Goodwin, el grupo de ingeniería británico con sede en Stoke-on-Trent, ha anunciado que está pensando en vender una gran parte de su negocio de defensa y suministro nuclear. Ya sabes, el que fabrica componentes para submarinos y fragatas. Porque ¿por qué no? La compañía dijo el viernes que ha lanzado una revisión estratégica para 'maximizar el valor para los accionistas', que en lenguaje corporativo significa 'podríamos estar sacando provecho de este auge de la defensa'.

La parte en venta es una 'parte sustancial' de su división de ingeniería mecánica, que incluye Goodwin Steel Castings (GSC), Goodwin International (GI), Noreva, Easat y Pumps. Estos son los que suministran piezas para el programa de submarinos Dreadnought del Reino Unido (el que construye submarinos de disuasión nuclear) y el programa de fragatas Tipo 26 (buques de guerra antisubmarinos avanzados). También, programas de EE. UU. Así que, cosas bastante importantes.

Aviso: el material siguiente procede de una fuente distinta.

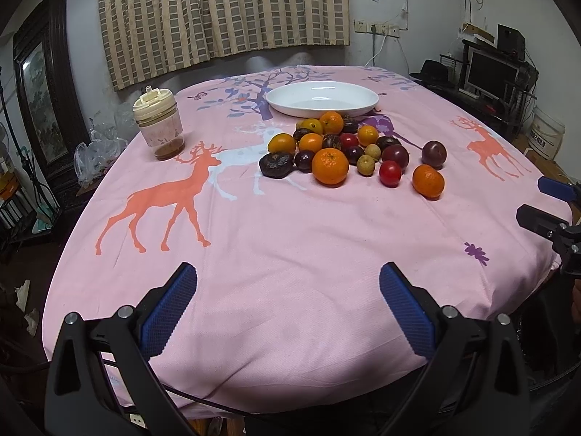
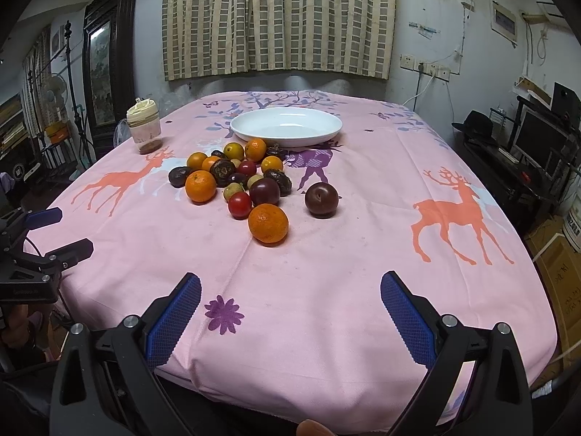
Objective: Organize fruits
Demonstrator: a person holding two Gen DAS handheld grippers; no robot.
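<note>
A lidded jar (image 1: 158,123) with a brown layer at its bottom is standing at the far left of the pink deer-print tablecloth (image 1: 290,254), and no writing can be read on it. The left gripper (image 1: 288,310) is hovering over the near edge of the cloth with its blue-padded fingers spread wide and gripping nothing. To the right of the jar, the heap of fruit (image 1: 337,145) is lying mid-table, just in front of one empty white plate (image 1: 322,99). Counting in the right wrist view, roughly seven orange and yellow citrus are showing, the nearest being an orange (image 2: 268,223) lying apart at the front, beside two small red fruits and three pale round ones; the wrinkled dark ones overlap too much to count surely. A dark plum (image 2: 321,199) is sitting alone to the right of the heap. The right gripper (image 2: 290,316) is likewise hanging wide open and empty above the near edge.
</note>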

El consejo de Goodwin está siendo asesorado por Rothschild & Co, lo que suena elegante. Enfatizaron que no hay certeza de que se concrete un acuerdo, pero las discusiones están en curso. El Financial Times informa que varios compradores con experiencia en defensa han estado husmeando. Las acciones subieron alrededor de un 10% el viernes por la mañana, así que al mercado parece gustarle la idea.

La compañía, fundada en 1883 y todavía dirigida por la familia Goodwin, ha estado en auge gracias al aumento del gasto en defensa. Pero sufrió un golpe en marzo cuando perdió dos contratos y enfrentó retrasos en pedidos en el Medio Oriente. Russ Mould de AJ Bell señaló que Goodwin es un líder mundial en su nicho, y cualquier venta podría no significar el fin de los ingresos militares para la compañía. De hecho, podría ser solo un recordatorio de que el Reino Unido tiene un talento de ingeniería bastante especializado.